Understanding the Output

Text

╔══════════════════════════════════════════════════════════════════════════════════════════════════╗
║  MyNetwork — ACCURACY OVER TIME (per window)                                                     ║
║  [animals]                                [vehicles]                                             ║
╠═══════════════════╦════╦════╦════╦════╦════╦════╦════╦════╦════╦════╦════╦════╦════╦════╦════╗
║ Window            ║  1s║  2s║  3s║  4s║  5s║  6s║  7s║  8s║  9s║ 10s║ 11s║ 12s║ 13s║ 14s║ 15s║
╠═══════════════════╬════╬════╬════╬════╬════╬════╬════╬════╬════╬════╬════╬════╬════╬════╬════╣
║ StepTweenChain    ║ 25%║ 52%║ 78%║ 91%║ 95%║ 35%║ 48%║ 67%║ 82%║ 89%║ 92%║ 94%║ 95%║ 96%║ 96%║
╚═══════════════════╩════╩════╩════╩════╩════╩════╩════╩════╩════╩════╩════╩════╩════╩════╩════╝
                                              ↑ CHANGE

Interpretation:
  • Before switch (s1-5): Accuracy climbs from 25% to 95% as model learns Task A
  • At switch (s6): Accuracy drops to 35% — model confused by new task
  • Recovery (s6-10): Accuracy recovers to 89% — model adapts to Task B
  • Stability (s11-15): Accuracy stabilizes at 95-96%

Task Change Metrics

The tracker captures detailed information about each task switch:

for _, tc := range result.TaskChanges {
    fmt.Printf("Switch: %s → %s\n", tc.FromTask, tc.ToTask)
    fmt.Printf("  Pre-accuracy:  %.0f%%\n", tc.PreAccuracy)
    fmt.Printf("  Post-accuracy: %.0f%%\n", tc.PostAccuracy)
    fmt.Printf("  Recovery time: %d windows (%v)\n", 
        tc.RecoveryWindows, tc.RecoveryTime)
}

Output:

Text

Switch: animals → vehicles
  Pre-accuracy:  95%
  Post-accuracy: 35%
  Recovery time: 4 windows (4s)

Comparing Multiple Models

When testing several models or training modes, use AdaptationComparison:

comparison := nn.NewAdaptationComparison()

// Test each mode
for _, mode := range []string{"NormalBP", "StepBP", "StepTween", "StepTweenChain"} {
    tracker := nn.NewAdaptationTracker(1*time.Second, 15*time.Second)
    tracker.SetModelInfo("MyNetwork", mode)
    tracker.ScheduleTaskChange(5*time.Second, 1, "task_b")
    tracker.Start("task_a", 0)

    // Run training for this mode...

    result := tracker.Finalize()
    comparison.AddResult(result)
}

// Compare all modes
comparison.PrintComparisonTimeline("Task Adaptation Test", 15)
comparison.PrintComparisonSummary("Task Adaptation Test")

// Find best performers
best := comparison.GetBestByAvgAccuracy()
fmt.Printf("Highest accuracy: %s (%.1f%%)\n", best.ModeName, best.AvgAccuracy)

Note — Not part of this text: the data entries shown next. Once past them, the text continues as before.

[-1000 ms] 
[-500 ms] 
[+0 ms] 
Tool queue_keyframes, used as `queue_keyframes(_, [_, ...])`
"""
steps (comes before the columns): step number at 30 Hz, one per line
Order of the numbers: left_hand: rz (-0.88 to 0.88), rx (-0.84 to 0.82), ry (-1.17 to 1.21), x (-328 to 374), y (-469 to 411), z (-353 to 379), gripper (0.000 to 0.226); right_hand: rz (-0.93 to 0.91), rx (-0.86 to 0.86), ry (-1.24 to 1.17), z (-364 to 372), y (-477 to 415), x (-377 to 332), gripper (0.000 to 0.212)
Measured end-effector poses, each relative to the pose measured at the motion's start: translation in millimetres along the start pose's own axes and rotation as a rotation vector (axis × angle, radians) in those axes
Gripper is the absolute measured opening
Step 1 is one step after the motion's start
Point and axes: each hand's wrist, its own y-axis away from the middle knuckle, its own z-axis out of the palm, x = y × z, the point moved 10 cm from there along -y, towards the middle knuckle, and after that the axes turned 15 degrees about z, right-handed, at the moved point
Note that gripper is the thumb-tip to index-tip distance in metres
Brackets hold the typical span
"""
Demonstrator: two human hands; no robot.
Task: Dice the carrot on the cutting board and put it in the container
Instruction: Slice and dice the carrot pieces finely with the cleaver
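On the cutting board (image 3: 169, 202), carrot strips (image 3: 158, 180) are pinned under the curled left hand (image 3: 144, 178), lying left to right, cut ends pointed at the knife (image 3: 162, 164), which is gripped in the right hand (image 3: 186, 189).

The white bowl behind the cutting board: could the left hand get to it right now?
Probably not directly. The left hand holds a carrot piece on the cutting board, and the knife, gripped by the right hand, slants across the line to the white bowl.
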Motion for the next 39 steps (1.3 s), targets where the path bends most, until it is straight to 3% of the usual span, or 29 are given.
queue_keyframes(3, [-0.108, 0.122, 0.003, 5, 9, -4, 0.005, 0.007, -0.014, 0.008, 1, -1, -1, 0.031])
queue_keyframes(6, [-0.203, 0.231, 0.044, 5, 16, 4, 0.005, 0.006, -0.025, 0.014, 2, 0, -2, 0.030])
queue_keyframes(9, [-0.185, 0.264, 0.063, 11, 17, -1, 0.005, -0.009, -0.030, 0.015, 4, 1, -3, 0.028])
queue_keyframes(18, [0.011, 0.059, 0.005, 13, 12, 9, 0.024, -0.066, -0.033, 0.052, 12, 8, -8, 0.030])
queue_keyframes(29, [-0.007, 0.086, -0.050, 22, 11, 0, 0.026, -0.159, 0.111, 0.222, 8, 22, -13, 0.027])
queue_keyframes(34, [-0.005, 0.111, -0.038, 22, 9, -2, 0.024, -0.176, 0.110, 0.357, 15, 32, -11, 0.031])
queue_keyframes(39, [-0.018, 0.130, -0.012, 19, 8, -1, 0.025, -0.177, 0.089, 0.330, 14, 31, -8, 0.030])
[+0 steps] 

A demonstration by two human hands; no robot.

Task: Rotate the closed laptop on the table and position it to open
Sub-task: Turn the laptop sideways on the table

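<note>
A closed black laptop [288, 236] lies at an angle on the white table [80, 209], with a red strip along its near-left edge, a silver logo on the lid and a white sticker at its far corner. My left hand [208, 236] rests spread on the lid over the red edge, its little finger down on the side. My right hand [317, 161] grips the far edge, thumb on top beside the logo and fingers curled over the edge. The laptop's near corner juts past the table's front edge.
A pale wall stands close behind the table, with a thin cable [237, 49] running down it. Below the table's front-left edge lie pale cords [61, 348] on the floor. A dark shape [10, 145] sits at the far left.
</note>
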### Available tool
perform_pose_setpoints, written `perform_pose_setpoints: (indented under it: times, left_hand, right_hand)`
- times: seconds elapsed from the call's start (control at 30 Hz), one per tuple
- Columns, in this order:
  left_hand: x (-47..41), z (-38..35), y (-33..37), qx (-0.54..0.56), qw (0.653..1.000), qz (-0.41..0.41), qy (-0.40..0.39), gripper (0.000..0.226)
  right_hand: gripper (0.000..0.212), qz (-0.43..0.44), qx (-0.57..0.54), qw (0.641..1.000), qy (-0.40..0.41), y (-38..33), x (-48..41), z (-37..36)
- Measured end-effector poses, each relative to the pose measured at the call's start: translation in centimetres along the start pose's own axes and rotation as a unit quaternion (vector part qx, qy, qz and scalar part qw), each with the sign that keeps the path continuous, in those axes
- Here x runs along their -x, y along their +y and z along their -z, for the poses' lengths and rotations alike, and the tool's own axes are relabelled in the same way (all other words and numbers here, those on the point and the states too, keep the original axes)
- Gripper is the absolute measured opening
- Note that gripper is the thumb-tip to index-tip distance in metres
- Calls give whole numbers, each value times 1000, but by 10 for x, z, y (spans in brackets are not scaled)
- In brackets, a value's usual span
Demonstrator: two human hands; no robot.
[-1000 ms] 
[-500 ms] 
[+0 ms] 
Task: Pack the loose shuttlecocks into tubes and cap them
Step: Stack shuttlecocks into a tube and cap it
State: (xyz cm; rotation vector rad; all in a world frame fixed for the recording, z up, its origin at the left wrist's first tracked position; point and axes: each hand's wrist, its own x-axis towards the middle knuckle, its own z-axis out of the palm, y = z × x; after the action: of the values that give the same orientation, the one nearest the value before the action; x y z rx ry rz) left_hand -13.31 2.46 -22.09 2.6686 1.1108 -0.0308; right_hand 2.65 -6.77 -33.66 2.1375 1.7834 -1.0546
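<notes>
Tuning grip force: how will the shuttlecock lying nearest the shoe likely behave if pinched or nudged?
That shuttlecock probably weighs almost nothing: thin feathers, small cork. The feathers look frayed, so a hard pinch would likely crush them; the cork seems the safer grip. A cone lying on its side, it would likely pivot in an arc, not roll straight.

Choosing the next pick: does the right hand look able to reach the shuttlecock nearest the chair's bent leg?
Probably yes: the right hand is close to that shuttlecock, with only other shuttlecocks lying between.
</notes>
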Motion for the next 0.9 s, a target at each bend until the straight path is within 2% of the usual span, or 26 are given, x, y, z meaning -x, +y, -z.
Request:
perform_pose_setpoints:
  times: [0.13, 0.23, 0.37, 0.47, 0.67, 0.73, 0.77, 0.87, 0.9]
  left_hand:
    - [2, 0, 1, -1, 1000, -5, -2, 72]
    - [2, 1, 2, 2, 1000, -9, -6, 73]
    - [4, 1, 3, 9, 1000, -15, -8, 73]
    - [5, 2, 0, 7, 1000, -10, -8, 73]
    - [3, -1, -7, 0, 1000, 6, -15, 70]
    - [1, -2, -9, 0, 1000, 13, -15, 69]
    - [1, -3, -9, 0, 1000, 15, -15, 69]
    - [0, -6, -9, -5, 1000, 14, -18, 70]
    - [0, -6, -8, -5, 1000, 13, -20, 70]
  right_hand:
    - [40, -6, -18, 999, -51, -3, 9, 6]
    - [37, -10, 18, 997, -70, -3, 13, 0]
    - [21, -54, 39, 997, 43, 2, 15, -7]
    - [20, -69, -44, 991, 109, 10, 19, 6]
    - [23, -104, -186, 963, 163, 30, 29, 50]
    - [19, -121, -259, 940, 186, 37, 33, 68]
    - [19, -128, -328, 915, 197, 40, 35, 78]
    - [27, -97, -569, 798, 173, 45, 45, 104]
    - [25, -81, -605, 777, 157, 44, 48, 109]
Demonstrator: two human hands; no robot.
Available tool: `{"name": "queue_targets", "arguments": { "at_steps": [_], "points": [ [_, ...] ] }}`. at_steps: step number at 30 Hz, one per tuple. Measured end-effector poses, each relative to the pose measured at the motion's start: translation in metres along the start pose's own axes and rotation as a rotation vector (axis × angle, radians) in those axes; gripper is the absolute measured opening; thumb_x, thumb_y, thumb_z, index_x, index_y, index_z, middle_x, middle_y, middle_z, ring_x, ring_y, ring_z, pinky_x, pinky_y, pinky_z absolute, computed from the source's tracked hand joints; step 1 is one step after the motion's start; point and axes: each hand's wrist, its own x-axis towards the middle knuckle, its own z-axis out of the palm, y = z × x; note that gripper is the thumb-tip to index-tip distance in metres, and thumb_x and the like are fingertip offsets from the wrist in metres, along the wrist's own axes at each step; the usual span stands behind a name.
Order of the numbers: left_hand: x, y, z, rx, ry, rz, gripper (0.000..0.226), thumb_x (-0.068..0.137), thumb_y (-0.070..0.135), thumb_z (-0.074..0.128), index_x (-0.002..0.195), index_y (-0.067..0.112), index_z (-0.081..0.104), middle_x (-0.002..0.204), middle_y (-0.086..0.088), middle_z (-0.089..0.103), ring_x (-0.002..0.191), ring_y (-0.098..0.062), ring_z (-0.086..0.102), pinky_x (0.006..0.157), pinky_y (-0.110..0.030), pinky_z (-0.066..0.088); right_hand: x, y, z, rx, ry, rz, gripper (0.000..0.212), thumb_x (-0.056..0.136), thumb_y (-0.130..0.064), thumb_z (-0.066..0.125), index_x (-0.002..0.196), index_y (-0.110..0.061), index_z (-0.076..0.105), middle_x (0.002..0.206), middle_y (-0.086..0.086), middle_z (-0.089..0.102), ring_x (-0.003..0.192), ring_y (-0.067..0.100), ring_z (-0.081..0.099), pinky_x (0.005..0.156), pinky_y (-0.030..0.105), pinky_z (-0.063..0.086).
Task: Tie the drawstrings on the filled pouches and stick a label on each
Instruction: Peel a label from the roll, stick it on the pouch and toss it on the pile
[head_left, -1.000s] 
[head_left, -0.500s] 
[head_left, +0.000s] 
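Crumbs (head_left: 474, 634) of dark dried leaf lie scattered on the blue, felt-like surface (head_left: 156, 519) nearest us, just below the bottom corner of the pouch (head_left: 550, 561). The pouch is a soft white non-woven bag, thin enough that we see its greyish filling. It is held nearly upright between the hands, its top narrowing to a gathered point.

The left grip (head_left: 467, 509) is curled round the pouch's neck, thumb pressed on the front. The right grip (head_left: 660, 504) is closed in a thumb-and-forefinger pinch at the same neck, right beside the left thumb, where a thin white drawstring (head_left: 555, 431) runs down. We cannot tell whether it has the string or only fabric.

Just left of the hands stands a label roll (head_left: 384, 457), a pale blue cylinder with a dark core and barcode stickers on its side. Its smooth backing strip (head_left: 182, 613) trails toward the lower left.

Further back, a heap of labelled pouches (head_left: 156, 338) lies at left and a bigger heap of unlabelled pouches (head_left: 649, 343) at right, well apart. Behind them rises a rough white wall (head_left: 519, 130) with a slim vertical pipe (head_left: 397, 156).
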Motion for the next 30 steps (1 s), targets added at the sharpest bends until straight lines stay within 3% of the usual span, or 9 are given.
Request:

mostStable := comparison.GetMostStable()
fmt.Printf("Most stable: %s\n", mostStable.ModeName)

Output:

Text

╔══════════════════════════════════════════════════════════════════════════════════════════════════╗
║  Task Adaptation Test — ACCURACY OVER TIME                                                       ║
╠═══════════════════╦════╦════╦════╦════╦════╦════╦════╦════╦════╦════╦════╦════╦════╦════╦════╦
║ Mode              ║  1s║  2s║  3s║  4s║  5s║  6s║  7s║  8s║  9s║ 10s║ 11s║ 12s║ 13s║ 14s║ 15s║
╠═══════════════════╬════╬════╬════╬════╬════╬════╬════╬════╬════╬════╬════╬════╬════╬════╬════╣
║ NormalBP          ║ 20%║ 45%║ 68%║ 82%║ 88%║  5%║ 12%║ 35%║ 55%║ 70%║ 78%║ 82%║ 85%║ 87%║ 88%║
║ StepBP            ║ 22%║ 48%║ 72%║ 85%║ 90%║ 10%║ 25%║ 45%║ 65%║ 78%║ 84%║ 88%║ 90%║ 91%║ 92%║
║ StepTween         ║ 25%║ 55%║ 78%║ 88%║ 93%║ 20%║ 38%║ 58%║ 75%║ 85%║ 90%║ 93%║ 94%║ 95%║ 95%║
║ StepTweenChain    ║ 28%║ 58%║ 82%║ 92%║ 96%║ 35%║ 52%║ 72%║ 85%║ 92%║ 94%║ 96%║ 96%║ 97%║ 97%║
╚═══════════════════╩════╩════╩════╩════╩════╩════╩════╩════╩════╩════╩════╩════╩════╩════╩════╝

Observations:
  • StepTweenChain recovers fastest from task switch (35% vs 5-20% for others)
  • StepTweenChain reaches highest final accuracy (97%)
  • NormalBP completely crashes at task switch (drops to 5%)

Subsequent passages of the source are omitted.